Stella shakes her head. ‘I wasn’t, no. I had a lot of sympathy with the communists – the good ones, like Achille and Davide – but I didn’t have faith in Marshal Tito like they did. And, ultimately, I was right. But in that instant…’ She breaks off, and for just a moment she looks like that lost, wounded teenage girl. ‘Davide was so excited about going. And he told me that if I were to come with him, then we could keep working together. There would be plenty for us to do. And I could train to be a teacher if I wanted, or even a doctor. I had a gift for medicine, he said, and I’d have so much more freedom in big, cosmopolitan Belgrade than I would in provincial little Romituzzo. He told me so many things and promised me so much, but all I knew was that this boy – the one person in the whole world who was left to me – was giving me a way out, the chance to build a new life. So I didn’t think about it, didn’t ask myself if I really wanted to go and work for Tito’s revolution. I agreed to go right away.

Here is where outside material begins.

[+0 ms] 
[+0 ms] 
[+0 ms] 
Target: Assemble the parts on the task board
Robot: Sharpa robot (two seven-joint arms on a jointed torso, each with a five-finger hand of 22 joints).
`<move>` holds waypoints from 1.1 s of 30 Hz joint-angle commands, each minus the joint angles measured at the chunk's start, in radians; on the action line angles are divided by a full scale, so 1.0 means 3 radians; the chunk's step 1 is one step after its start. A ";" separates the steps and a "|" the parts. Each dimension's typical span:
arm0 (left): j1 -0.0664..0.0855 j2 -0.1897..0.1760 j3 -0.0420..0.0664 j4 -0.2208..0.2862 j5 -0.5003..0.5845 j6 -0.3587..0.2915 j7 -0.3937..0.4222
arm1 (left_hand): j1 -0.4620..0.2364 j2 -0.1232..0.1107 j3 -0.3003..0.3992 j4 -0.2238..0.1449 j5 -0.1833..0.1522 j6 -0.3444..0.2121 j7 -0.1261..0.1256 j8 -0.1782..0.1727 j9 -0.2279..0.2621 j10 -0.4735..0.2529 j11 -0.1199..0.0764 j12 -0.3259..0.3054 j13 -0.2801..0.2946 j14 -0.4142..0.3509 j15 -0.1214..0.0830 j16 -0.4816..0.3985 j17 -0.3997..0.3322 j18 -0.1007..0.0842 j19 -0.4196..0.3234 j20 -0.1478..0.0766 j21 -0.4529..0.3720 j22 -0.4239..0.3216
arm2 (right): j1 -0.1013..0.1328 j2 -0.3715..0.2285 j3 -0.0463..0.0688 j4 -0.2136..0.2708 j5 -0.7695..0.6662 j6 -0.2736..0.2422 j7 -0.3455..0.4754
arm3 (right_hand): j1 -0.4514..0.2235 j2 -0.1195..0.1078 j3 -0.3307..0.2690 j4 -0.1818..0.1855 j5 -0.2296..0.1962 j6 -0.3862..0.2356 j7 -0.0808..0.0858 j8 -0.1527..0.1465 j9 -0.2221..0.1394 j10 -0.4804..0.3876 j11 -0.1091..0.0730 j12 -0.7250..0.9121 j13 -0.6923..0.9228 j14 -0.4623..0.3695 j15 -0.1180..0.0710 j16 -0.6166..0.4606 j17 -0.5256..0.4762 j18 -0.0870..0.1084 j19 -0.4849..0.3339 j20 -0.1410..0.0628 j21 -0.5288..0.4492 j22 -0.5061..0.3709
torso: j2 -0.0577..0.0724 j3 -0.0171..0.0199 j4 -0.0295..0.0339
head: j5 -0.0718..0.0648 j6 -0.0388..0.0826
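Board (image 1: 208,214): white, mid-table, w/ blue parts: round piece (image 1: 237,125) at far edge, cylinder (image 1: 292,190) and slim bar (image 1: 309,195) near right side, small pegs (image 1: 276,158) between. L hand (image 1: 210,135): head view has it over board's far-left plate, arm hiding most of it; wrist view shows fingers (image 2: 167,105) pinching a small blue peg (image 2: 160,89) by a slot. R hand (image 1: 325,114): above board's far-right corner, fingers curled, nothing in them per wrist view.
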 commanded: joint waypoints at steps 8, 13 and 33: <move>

‘The moment I said yes, the wheels were in motion. Davide soon got it all sorted out. He got us false papers that made it look as if we were from Trieste, on the Yugoslav border. We’d have to keep our mouths shut while travelling, of course, because a Tuscan accent sounds like nothing else on earth. It’s unmistakable. And we’d have to leave in secret so nobody could hold us back. Davide’s family would understand, he said, but Lucia wouldn’t. She’d have tried to stop him and blown our cover in the process. As for my parents…’ She sighs. ‘They had Achille, and that was all they wanted. They were so hostile to me, why shouldn’t I leave? The only person I felt bad for in that moment was Achille himself. I knew he’d be hurt – I knew he’d miss me. But I had to save myself. I couldn’t afford to worry about his feelings.’

‘Maybe you needed to get away from him, too,’ I say.